§ **Assignment**
All lines in the records that carry the string "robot" are to be shown.

--- Extracted entries Enclosed Below ---

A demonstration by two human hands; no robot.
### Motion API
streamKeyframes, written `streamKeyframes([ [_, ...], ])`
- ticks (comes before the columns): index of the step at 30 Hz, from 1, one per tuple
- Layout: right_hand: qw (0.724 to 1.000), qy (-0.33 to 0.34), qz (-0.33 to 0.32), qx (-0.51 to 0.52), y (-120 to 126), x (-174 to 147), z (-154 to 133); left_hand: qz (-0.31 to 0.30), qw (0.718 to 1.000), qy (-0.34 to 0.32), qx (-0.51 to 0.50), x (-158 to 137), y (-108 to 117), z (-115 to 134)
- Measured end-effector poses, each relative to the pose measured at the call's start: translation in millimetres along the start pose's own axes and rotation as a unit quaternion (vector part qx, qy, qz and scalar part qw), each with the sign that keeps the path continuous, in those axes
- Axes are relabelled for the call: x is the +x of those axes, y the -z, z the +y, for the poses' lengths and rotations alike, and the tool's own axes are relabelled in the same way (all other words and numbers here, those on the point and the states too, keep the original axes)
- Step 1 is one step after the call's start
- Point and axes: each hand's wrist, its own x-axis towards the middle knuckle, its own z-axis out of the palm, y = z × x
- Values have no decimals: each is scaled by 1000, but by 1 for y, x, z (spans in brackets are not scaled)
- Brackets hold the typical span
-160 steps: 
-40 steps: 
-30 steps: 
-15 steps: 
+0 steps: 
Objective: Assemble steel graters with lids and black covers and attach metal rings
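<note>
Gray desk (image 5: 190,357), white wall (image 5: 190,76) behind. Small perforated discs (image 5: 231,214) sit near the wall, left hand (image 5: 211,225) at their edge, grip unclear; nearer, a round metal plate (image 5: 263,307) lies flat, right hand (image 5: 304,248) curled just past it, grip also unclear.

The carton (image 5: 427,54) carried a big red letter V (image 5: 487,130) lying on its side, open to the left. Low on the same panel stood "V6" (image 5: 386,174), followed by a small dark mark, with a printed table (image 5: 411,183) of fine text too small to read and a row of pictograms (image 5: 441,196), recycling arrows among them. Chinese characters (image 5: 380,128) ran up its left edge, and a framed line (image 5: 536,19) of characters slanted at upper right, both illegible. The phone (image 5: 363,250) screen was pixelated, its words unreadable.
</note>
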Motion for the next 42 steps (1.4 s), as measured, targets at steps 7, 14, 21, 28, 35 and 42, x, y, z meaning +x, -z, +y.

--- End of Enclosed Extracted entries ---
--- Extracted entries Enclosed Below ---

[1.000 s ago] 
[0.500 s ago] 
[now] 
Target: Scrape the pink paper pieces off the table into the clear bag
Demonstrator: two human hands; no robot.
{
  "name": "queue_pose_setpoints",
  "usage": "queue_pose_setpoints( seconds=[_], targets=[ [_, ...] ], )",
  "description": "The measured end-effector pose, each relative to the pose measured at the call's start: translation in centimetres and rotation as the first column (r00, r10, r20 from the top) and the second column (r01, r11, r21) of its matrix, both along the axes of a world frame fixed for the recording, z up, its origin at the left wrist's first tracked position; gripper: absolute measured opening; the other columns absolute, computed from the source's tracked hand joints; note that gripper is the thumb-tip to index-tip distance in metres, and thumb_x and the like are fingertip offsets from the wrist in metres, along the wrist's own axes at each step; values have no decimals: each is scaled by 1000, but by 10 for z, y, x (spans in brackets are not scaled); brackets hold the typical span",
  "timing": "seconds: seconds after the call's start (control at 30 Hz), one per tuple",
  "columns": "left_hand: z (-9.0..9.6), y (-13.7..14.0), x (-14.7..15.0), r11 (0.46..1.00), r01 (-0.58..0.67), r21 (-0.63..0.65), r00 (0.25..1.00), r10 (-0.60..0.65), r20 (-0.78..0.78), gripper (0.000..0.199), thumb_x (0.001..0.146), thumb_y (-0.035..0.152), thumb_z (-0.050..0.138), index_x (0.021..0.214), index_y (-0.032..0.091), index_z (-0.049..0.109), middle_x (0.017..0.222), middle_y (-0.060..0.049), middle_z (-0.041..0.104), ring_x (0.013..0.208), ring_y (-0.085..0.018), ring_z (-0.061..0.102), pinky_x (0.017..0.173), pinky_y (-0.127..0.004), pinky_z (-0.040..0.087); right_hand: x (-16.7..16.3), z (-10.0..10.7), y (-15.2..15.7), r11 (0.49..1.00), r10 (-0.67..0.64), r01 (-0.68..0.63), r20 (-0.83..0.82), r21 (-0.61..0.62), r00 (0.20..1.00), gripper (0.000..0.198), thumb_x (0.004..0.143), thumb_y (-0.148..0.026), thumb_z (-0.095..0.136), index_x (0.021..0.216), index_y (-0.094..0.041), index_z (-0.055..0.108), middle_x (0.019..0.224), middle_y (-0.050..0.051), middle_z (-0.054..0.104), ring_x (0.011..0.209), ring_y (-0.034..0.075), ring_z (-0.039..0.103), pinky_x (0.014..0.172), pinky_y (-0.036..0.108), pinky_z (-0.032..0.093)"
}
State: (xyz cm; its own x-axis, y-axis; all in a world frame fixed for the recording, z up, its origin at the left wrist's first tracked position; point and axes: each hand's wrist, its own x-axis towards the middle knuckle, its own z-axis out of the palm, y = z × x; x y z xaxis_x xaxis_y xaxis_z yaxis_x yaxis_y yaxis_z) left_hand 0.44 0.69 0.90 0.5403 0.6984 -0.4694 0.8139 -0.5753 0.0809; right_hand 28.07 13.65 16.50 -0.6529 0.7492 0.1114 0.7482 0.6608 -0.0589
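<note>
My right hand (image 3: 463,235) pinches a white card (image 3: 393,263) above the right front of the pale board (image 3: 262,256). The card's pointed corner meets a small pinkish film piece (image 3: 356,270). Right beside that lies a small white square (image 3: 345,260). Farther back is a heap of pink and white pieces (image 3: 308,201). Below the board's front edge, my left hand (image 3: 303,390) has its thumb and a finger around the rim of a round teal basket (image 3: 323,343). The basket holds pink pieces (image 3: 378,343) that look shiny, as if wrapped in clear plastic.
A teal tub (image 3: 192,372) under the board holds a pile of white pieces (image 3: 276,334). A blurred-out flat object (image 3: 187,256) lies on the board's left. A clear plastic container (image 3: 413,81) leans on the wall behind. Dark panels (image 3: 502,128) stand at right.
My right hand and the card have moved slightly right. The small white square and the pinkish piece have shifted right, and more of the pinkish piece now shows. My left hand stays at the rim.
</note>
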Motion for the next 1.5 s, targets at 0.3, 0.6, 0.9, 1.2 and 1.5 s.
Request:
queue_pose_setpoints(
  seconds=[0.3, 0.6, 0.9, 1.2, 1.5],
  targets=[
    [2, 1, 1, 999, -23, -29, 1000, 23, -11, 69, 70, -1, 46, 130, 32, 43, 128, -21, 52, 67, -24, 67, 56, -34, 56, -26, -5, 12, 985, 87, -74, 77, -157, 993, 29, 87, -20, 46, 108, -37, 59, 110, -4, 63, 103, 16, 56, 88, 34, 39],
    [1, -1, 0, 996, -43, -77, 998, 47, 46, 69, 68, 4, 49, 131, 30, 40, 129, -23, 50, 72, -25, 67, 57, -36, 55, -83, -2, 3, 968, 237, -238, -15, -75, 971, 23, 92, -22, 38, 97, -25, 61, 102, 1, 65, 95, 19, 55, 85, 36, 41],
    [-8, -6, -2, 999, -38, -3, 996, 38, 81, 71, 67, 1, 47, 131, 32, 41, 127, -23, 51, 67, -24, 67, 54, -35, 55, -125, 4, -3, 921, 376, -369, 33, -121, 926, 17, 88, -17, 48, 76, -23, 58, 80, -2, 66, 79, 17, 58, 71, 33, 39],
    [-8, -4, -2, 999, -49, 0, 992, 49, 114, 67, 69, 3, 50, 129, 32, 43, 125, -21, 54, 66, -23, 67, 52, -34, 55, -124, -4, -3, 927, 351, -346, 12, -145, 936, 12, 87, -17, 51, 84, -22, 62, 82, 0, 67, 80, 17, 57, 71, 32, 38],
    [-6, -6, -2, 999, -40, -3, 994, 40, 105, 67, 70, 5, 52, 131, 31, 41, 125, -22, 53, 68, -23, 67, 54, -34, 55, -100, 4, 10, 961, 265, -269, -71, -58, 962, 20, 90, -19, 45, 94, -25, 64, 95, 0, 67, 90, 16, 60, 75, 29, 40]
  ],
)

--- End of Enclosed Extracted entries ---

§ **Exercise answer**
A demonstration by two human hands; no robot.
Demonstrator: two human hands; no robot.

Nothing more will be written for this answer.